[NEW UPDATE 3/9: Mark Cuban apologizes for homophobic joke]
I've got a proper roundup of last weekend's Sloan Sports Analytics Conference in this week's issue, but here's a piece that didn't quite fit.
In a live-taping of his B.S. Report Podcast at the Sloan Conference on Saturday afternoon, Bill Simmons interviewed Dallas Mavericks owner Mark Cuban onstage. Cuban was both combative and insightful -- neither side of his personality being any surprise to basketball watchers. He took visible glee in taking shots at Simmons, and not in a particularly good-natured way. At one point, he sneered that he wished Simmons ran an NBA team -- so that the Mavericks could crush them.
The atmosphere turned even weirder when Cuban began telling the story of how he'd almost fired a Mavs employee for encouraging Dallas fans to do the wave. Cuban hates the wave. "I'd rather have 60 minutes of Kiss Cam," he said, to laughs. Simmons has long been on record as being a fan of the Kiss Cam -- he's even jokingly suggested that it become its own TV show -- and piped up in favor of it. "I like the Kiss Cam," Simmons said.
"That's because you and your boyfriend are always on it," Cuban spat. He quickly tried to backtrack, mumbling something about what he'd just said not being a gender-specific remark. Except, as Yahoo!'s Ball Don't Lie blog quickly tweeted, that it was clearly a very gender specific remark.
You could practically hear the crickets chirp. For those of you coming in cold: Simmons is married with kids. And the NBA, which has had several high-profile instances of its players using homophobic language, has gone so far as to create a PSA begging kids not to use homophobic slurs in precisely the way Cuban did onstage, in a public forum being broadcast on the internet. The room may or may not have been stacked with NBA general managers and league officials at that moment -- but a bunch of them were at the conference. Simmons let the comment pass without comment, rolled with the punch, and moved on to the topic of the Mavs' new arena.
When ESPN posted the podcast version of the Simmons-Cuban conversation on Monday, the entire "boyfriend" exchange was noticeably absent.
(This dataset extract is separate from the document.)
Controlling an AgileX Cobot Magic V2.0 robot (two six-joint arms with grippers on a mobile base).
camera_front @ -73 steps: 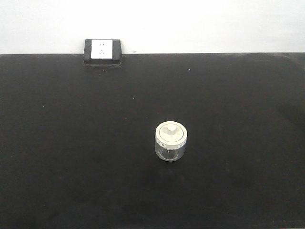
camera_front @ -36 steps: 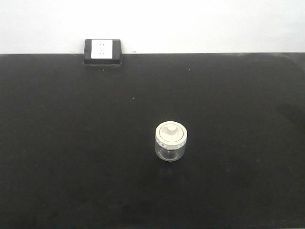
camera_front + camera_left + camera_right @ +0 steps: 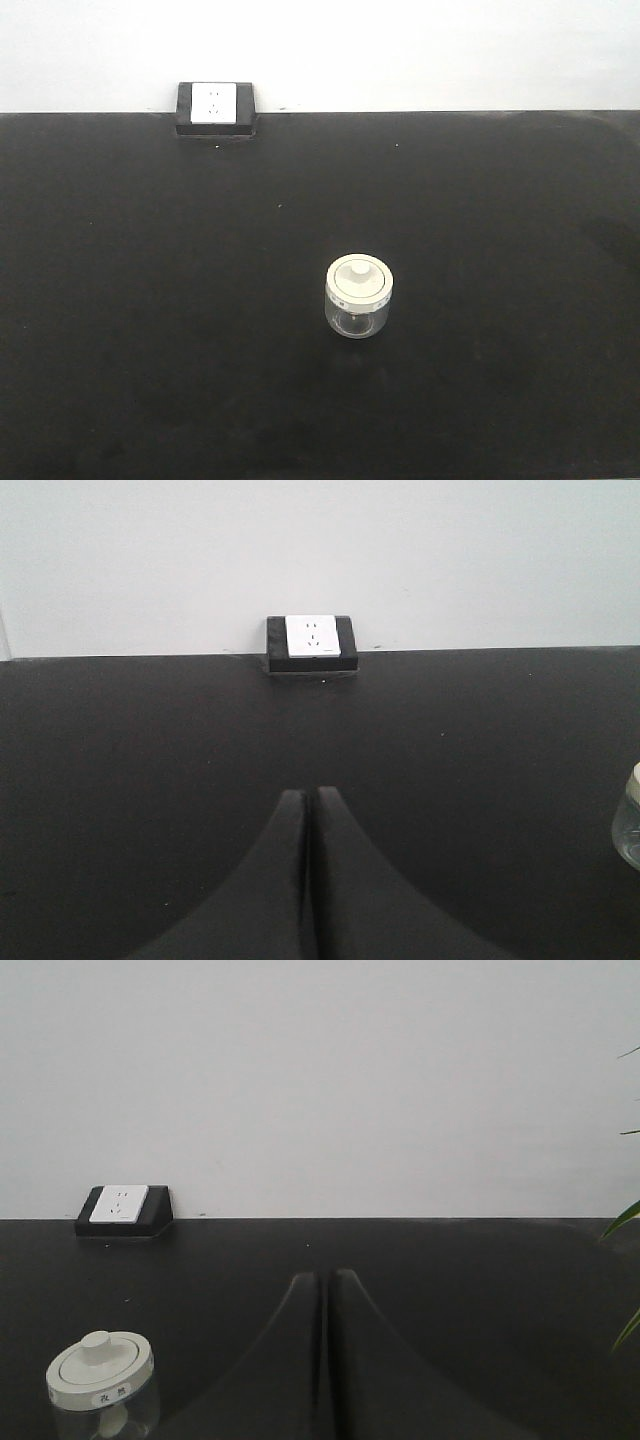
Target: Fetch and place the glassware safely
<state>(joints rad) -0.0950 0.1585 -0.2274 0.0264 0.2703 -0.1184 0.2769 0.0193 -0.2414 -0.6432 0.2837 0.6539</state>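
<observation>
Front view: jar upright on table; L claw & R claw clenched, nothing held.

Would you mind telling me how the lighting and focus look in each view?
Front view: flat even light, black table nearly featureless, jar sharp with almost no shadow. Left wrist view: shut left gripper merges with the table, jar cut off at the right edge. Right wrist view: right gripper equally dark, jar label blurred.
</observation>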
One is tempted to salute them for not re-broadcasting Cuban's juvenile remark-- but the omission also protects Cuban, a valued ESPN source (well, when they're not bleeping him, as they do elsewhere in the podcast), from further scrutiny for that remark. You can listen to the podcast here; the edit was made around the 41-minute mark. As for the boyfriend remark: it may be lost to history, unless the Sloan Conference posts its own recording of the event.
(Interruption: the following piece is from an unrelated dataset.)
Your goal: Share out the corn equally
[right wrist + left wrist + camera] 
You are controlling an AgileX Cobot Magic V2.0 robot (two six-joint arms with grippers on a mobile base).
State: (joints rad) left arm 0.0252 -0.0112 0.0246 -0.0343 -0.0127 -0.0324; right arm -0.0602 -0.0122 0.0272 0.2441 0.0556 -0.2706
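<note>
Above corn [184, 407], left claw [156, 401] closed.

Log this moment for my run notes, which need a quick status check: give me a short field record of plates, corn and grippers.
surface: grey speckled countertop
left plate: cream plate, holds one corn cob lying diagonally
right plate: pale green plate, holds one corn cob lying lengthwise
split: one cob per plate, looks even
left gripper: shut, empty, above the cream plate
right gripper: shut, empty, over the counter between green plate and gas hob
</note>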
[UPDATE, MARCH 9: Deadspin has unearthed a crappy audio recording of the
edited gay joke, and Yahoo's Ball Don't Lie blog quotes ESPN as saying,
"'The B.S. Report' podcasts are routinely edited and it was decided to
drop those remarks out of the posted podcast."]
Clearly ESPN felt the remark was controversial enough to censor; the question is whether they had an obligation not to brush the remark under the rug. At the very least, Cuban should've apologized -- and should still be asked to do so -- instead of pretending he hadn't said something blatantly offensive.